• [Work instruction] Go through the lines below and repeat each one exactly, skipping pictures.

• [Data extract]

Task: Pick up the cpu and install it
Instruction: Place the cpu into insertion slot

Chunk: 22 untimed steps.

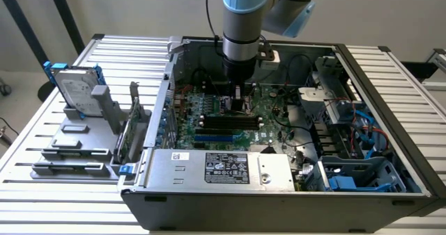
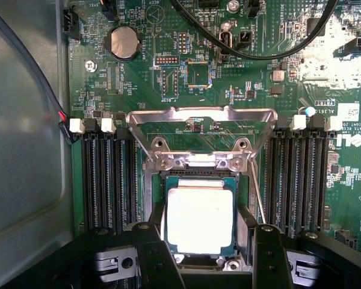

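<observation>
Claw: the claw (image 1: 241, 103) hangs from the arm (image 1: 245, 26) inside the open computer case (image 1: 279, 206), low over the middle of the green circuit board (image 2: 138, 90).
Claw state: its two black fingers (image 2: 151, 256) stand apart and clamp nothing.
Cpu: the cpu (image 2: 200, 220) lies flat in its socket near the middle of the circuit board, silver top facing up and a thin dark-green rim showing round it.
Cpu to claw: it sits between the two fingers, directly under the claw. One finger looks just beside the chip's edge, and the other stands clear of it with part of the socket visible in the gap.
Socket frame: the hinged metal frame (image 2: 201, 115) is swung open and rests on the board beyond the cpu's edge that is farthest from the fingers.
Memory slots: rows of long black slots (image 2: 105, 180) run along both sides of the socket.
Coin battery: a round silver cell (image 2: 124, 42) sits farther out on the board, towards the case wall.
Worktop: the case stands on a slatted metal worktop (image 1: 411, 104).
Hard drive: a blue-framed drive (image 1: 73, 89) stands upright in a grey holder by the worktop's edge on the exterior view's left, well apart from the claw.
</observation>
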Available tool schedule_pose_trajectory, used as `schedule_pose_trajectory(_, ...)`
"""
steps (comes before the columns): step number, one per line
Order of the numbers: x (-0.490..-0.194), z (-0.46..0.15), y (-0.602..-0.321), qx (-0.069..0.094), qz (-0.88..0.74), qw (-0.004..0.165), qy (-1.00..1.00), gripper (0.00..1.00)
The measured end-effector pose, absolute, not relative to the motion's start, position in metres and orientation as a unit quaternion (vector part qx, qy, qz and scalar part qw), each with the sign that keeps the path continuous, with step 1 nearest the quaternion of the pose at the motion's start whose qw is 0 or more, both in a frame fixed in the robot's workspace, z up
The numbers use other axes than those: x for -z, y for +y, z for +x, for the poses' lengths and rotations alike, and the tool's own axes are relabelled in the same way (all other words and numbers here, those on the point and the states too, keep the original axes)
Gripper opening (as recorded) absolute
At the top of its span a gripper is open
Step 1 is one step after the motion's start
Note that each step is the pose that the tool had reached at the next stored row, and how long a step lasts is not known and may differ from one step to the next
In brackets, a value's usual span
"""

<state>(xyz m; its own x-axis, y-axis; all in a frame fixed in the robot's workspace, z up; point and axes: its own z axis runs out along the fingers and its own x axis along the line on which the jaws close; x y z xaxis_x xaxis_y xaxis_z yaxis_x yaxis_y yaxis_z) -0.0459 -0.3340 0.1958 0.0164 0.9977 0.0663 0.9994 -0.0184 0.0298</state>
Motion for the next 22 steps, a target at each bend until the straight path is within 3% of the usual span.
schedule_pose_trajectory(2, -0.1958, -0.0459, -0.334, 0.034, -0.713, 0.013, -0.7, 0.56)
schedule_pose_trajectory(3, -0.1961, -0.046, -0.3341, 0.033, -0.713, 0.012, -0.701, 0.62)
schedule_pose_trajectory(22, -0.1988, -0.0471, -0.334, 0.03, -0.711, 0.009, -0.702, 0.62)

• [Result of this task]
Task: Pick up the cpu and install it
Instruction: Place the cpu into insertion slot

Chunk: 22 untimed steps.


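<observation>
Claw: the claw (image 1: 241, 103) hangs from the arm (image 1: 245, 26) inside the open computer case (image 1: 279, 206), low over the middle of the green circuit board (image 2: 138, 90).
Claw state: its two black fingers (image 2: 151, 256) stand apart and clamp nothing.
Cpu: the cpu (image 2: 200, 220) lies flat in its socket near the middle of the circuit board, silver top facing up and a thin dark-green rim showing round it.
Cpu to claw: it sits between the two fingers, directly under the claw. One finger looks just beside the chip's edge, and the other stands clear of it with part of the socket visible in the gap.
Socket frame: the hinged metal frame (image 2: 201, 115) is swung open and rests on the board beyond the cpu's edge that is farthest from the fingers.
Memory slots: rows of long black slots (image 2: 105, 180) run along both sides of the socket.
Coin battery: a round silver cell (image 2: 124, 42) sits farther out on the board, towards the case wall.
Worktop: the case stands on a slatted metal worktop (image 1: 411, 104).
Hard drive: a blue-framed drive (image 1: 73, 89) stands upright in a grey holder by the worktop's edge on the exterior view's left, well apart from the claw.
</observation>
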Available tool schedule_pose_trajectory, used as `schedule_pose_trajectory(_, ...)`
"""
steps (comes before the columns): step number, one per line
Order of the numbers: x (-0.490..-0.194), z (-0.46..0.15), y (-0.602..-0.321), qx (-0.069..0.094), qz (-0.88..0.74), qw (-0.004..0.165), qy (-1.00..1.00), gripper (0.00..1.00)
The measured end-effector pose, absolute, not relative to the motion's start, position in metres and orientation as a unit quaternion (vector part qx, qy, qz and scalar part qw), each with the sign that keeps the path continuous, with step 1 nearest the quaternion of the pose at the motion's start whose qw is 0 or more, both in a frame fixed in the robot's workspace, z up
The numbers use other axes than those: x for -z, y for +y, z for +x, for the poses' lengths and rotations alike, and the tool's own axes are relabelled in the same way (all other words and numbers here, those on the point and the states too, keep the original axes)
Gripper opening (as recorded) absolute
At the top of its span a gripper is open
Step 1 is one step after the motion's start
Note that each step is the pose that the tool had reached at the next stored row, and how long a step lasts is not known and may differ from one step to the next
In brackets, a value's usual span
"""

<state>(xyz m; its own x-axis, y-axis; all in a frame fixed in the robot's workspace, z up; point and axes: its own z axis runs out along the fingers and its own x axis along the line on which the jaws close; x y z xaxis_x xaxis_y xaxis_z yaxis_x yaxis_y yaxis_z) -0.0459 -0.3340 0.1958 0.0164 0.9977 0.0663 0.9994 -0.0184 0.0298</state>
Motion for the next 22 steps, a target at each bend until the straight path is within 3% of the usual span.
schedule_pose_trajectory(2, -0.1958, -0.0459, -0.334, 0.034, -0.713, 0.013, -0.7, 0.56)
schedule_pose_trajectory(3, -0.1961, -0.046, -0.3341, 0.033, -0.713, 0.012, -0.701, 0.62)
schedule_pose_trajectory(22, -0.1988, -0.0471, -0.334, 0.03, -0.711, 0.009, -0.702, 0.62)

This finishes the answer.